* [PROBLEM] A faithful copy of each record is required, minus the images.
━━ LISTED ENTRIES ━━
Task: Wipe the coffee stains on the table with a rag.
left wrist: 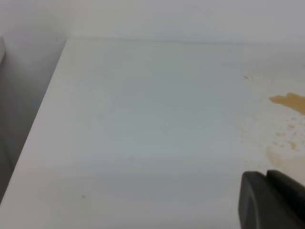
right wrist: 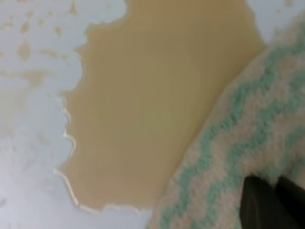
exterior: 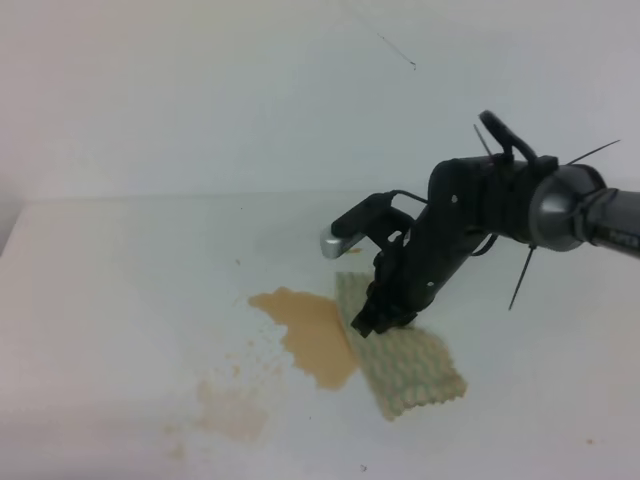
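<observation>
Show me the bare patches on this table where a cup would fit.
The table lies bare left of the coffee puddle, up to the wall, and again right of the rag under the arm. The middle is crowded: puddle, rag with the right gripper on it, and a paler smear at front left.

White counter (exterior: 120, 300) w/ tan coffee puddle (exterior: 312, 335) mid-front, paler speckled smear (exterior: 230, 410) nearer front-left. Beige/green zigzag rag (exterior: 410, 365) lies flat, touching puddle's right edge.
</observation>
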Robot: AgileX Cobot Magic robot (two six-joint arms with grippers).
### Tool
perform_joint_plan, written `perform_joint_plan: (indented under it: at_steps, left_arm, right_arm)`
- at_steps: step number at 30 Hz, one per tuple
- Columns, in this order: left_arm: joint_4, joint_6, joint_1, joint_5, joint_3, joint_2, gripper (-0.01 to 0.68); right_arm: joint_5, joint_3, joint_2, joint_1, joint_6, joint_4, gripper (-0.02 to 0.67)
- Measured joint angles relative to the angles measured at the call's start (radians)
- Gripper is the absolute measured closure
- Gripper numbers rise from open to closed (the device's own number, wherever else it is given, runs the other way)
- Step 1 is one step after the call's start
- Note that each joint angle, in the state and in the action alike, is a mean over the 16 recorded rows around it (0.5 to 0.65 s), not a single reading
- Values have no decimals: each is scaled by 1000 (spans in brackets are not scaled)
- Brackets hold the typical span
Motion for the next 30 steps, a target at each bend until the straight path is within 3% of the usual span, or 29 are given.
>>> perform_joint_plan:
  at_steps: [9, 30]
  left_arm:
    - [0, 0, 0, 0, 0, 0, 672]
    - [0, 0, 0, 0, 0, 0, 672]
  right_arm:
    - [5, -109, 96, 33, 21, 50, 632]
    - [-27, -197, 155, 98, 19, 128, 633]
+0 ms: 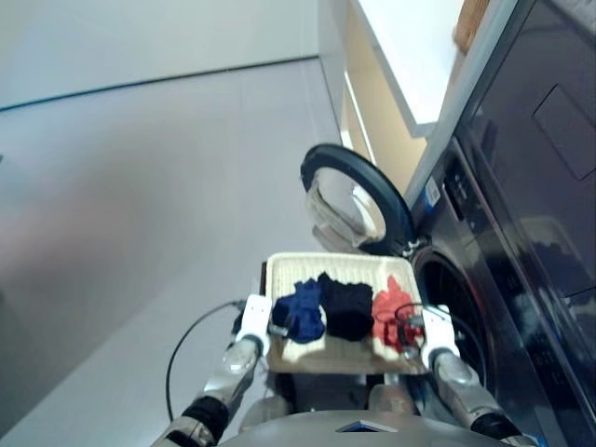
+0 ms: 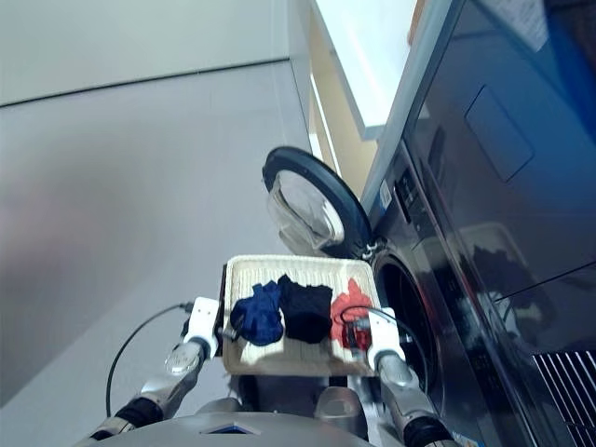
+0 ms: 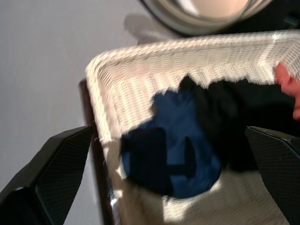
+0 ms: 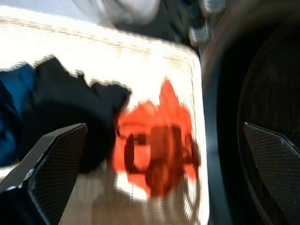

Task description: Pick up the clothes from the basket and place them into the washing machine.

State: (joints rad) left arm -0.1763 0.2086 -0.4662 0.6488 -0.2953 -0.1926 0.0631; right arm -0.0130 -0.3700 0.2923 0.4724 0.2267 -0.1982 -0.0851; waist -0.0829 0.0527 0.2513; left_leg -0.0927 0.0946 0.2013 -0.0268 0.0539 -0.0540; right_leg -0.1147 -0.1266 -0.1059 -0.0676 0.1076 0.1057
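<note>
While both arms reach over the near rim of the basket [image 1: 321, 265], the left hand [image 1: 279, 330] stands wide open and empty, the navy garment [image 1: 301, 314] just beyond its fingers. Next lies the black garment [image 1: 346, 307], touching the navy one, then the coral garment [image 1: 389, 312] directly ahead of the right hand [image 1: 407, 331], also spread open, gripping nothing. Beside that hand, the washing machine [image 1: 521, 233] shows its drum hole, door [image 1: 358, 200] swung open.

Grey floor [image 1: 140, 186]; white countertop [image 1: 410, 47] far across the floor; black cable [image 1: 186, 349] on the floor.
</note>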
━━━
* [SOLUTION TO THE PROBLEM]
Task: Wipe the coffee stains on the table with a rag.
left wrist: 
right wrist: 
exterior: 
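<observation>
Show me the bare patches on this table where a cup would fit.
The table lies bare left of the coffee puddle, up to the wall, and again right of the rag under the arm. The middle is crowded: puddle, rag with the right gripper on it, and a paler smear at front left.

White counter (exterior: 120, 300) w/ tan coffee puddle (exterior: 312, 335) mid-front, paler speckled smear (exterior: 230, 410) nearer front-left. Beige/green zigzag rag (exterior: 410, 365) lies flat, touching puddle's right edge.
</observation>
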Robot: AgileX Cobot Magic robot (two six-joint arms with grippers).
### Tool
perform_joint_plan, written `perform_joint_plan: (indented under it: at_steps, left_arm, right_arm)`
- at_steps: step number at 30 Hz, one per tuple
- Columns, in this order: left_arm: joint_4, joint_6, joint_1, joint_5, joint_3, joint_2, gripper (-0.01 to 0.68); right_arm: joint_5, joint_3, joint_2, joint_1, joint_6, joint_4, gripper (-0.02 to 0.67)
- Measured joint angles relative to the angles measured at the call's start (radians)
- Gripper is the absolute measured closure
- Gripper numbers rise from open to closed (the device's own number, wherever else it is given, runs the other way)
- Step 1 is one step after the call's start
- Note that each joint angle, in the state and in the action alike, is a mean over the 16 recorded rows around it (0.5 to 0.65 s), not a single reading
- Values have no decimals: each is scaled by 1000 (spans in brackets are not scaled)
- Brackets hold the typical span
Motion for the next 30 steps, a target at each bend until the straight path is within 3% of the usual span, or 29 are given.
>>> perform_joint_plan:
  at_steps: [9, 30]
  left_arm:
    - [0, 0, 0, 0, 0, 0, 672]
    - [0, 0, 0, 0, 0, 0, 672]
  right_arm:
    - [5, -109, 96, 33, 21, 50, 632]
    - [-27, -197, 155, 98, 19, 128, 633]
+0 ms: 
+0 ms: 
+0 ms: 
+0 ms: 

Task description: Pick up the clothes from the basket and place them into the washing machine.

State: (joints rad) left arm -0.1763 0.2086 -0.4662 0.6488 -0.2953 -0.1926 0.0631; right arm -0.0130 -0.3700 0.2923 0.4724 0.2267 -0.1982 -0.0851; waist -0.0829 0.0527 0.2513; left_leg -0.0927 0.0946 0.2013 -0.0268 0.0539 -0.0540; right_leg -0.1147 -0.1266 -0.1059 -0.0676 0.1076 0.1057
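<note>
While both arms reach over the near rim of the basket [image 1: 321, 265], the left hand [image 1: 279, 330] stands wide open and empty, the navy garment [image 1: 301, 314] just beyond its fingers. Next lies the black garment [image 1: 346, 307], touching the navy one, then the coral garment [image 1: 389, 312] directly ahead of the right hand [image 1: 407, 331], also spread open, gripping nothing. Beside that hand, the washing machine [image 1: 521, 233] shows its drum hole, door [image 1: 358, 200] swung open.

Grey floor [image 1: 140, 186]; white countertop [image 1: 410, 47] far across the floor; black cable [image 1: 186, 349] on the floor.
</note>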

Now the answer is complete.